This adds missing code to correctly set the counts of the exit blocks we
create when building the CFG for a vectorized early break loop.
Tested as a series on aarch64-linux-gnu, arm-linux-gnueabihf, and
x86_64-linux-gnu. OK for trunk?
Thanks,
Alex
gcc/ChangeLog:
PR tree-optimization/117790
* tree-vect-loop-manip.cc (slpeel_tree_duplicate_loop_to_edge_cfg):
Set profile counts for {main,alt}_loop_exit_block.
---
gcc/tree-vect-loop-manip.cc | 10 ++++++++++
1 file changed, 10 insertions(+)
diff --git a/gcc/tree-vect-loop-manip.cc b/gcc/tree-vect-loop-manip.cc
index 5d1b70aea43..53d36eaa25f 100644
--- a/gcc/tree-vect-loop-manip.cc
+++ b/gcc/tree-vect-loop-manip.cc
@@ -1686,6 +1686,16 @@ slpeel_tree_duplicate_loop_to_edge_cfg (class loop *loop, edge loop_exit,
set_immediate_dominator (CDI_DOMINATORS, new_preheader,
loop->header);
+
+ /* Fix up the profile counts of the new exit blocks.
+ main_loop_exit_block was created by duplicating the
+ preheader, so needs its count scaling according to the main
+ exit edge's probability.
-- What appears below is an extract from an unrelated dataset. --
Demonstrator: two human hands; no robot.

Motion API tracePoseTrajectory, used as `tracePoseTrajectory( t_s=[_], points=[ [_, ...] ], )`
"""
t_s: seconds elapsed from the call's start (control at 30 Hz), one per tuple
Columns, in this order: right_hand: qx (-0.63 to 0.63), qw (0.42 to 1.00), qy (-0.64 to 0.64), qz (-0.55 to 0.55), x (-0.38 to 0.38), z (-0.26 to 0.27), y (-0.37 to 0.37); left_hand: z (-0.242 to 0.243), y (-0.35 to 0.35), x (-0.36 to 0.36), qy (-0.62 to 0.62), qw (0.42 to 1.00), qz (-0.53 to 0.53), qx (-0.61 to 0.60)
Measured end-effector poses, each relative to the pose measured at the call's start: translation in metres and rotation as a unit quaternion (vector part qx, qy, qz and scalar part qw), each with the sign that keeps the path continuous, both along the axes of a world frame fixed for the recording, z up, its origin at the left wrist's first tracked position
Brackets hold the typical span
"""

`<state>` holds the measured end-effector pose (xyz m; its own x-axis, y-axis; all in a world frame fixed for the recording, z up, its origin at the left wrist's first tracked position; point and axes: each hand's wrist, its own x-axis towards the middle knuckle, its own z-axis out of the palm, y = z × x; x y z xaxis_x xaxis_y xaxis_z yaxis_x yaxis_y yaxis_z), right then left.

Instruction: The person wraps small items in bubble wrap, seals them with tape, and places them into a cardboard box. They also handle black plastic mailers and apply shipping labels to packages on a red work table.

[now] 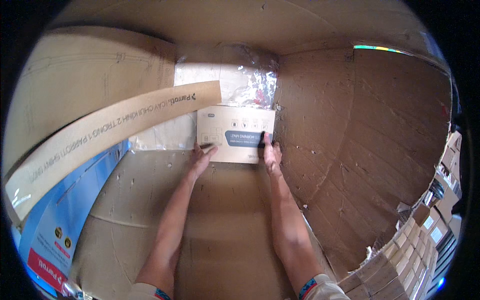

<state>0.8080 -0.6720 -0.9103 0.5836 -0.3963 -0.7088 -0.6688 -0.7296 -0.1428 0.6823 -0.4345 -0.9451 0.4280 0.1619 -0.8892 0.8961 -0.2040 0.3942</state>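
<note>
A printed brown cardboard box [243,116] is gripped from both sides, deep inside a large cardboard carton. My left hand [202,159] holds its near left corner, thumb on the top face. On the opposite side my right hand [272,155] clasps the right edge, its thumb lying over a dark printed panel. Small icons and upside-down writing cover the box's top. Beyond it, clear packing tape [247,88] shines at the carton's far end. The box's underside is hidden, so I cannot tell whether it rests on something.
A long, narrow Parroti cardboard box [112,127] slants along the left, above a blue printed box [75,210]. The carton's creased brown wall [318,131] rises at right, with a torn edge. Outside it, several stacked cartons [408,243] stand at lower right.
</note>
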Motion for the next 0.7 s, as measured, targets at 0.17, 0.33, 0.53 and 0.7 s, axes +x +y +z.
tracePoseTrajectory(
  t_s=[0.17,0.33,0.53,0.7],
  points=[
    [-0.087,0.994,-0.037,0.063,0.064,0.096,0.028,0.084,0.043,0.026,-0.036,0.999,0.023,0.013],
    [0.230,0.966,-0.119,0.005,0.104,0.240,0.063,0.235,0.060,0.022,-0.060,0.944,0.324,0.010],
    [0.569,0.777,-0.039,-0.267,0.002,0.464,0.062,0.557,0.102,-0.035,-0.580,0.799,0.119,0.109],
    [0.675,0.717,0.013,-0.173,-0.156,0.596,0.171,0.757,0.137,-0.210,-0.574,0.767,0.116,0.262]
  ],
)
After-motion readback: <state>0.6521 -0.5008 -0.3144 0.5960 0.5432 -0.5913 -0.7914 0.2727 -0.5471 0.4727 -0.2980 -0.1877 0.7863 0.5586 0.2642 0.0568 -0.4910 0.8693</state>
The remaining count from the
+ preheader goes to the alt_loop_exit_block, since all
+ alternative exits have been redirected there. */
+ main_loop_exit_block->count = loop_exit->count ();
+ alt_loop_exit_block->count
+ = preheader->count - main_loop_exit_block->count;
}
/* Adjust the epilog loop PHI entry values to continue iteration.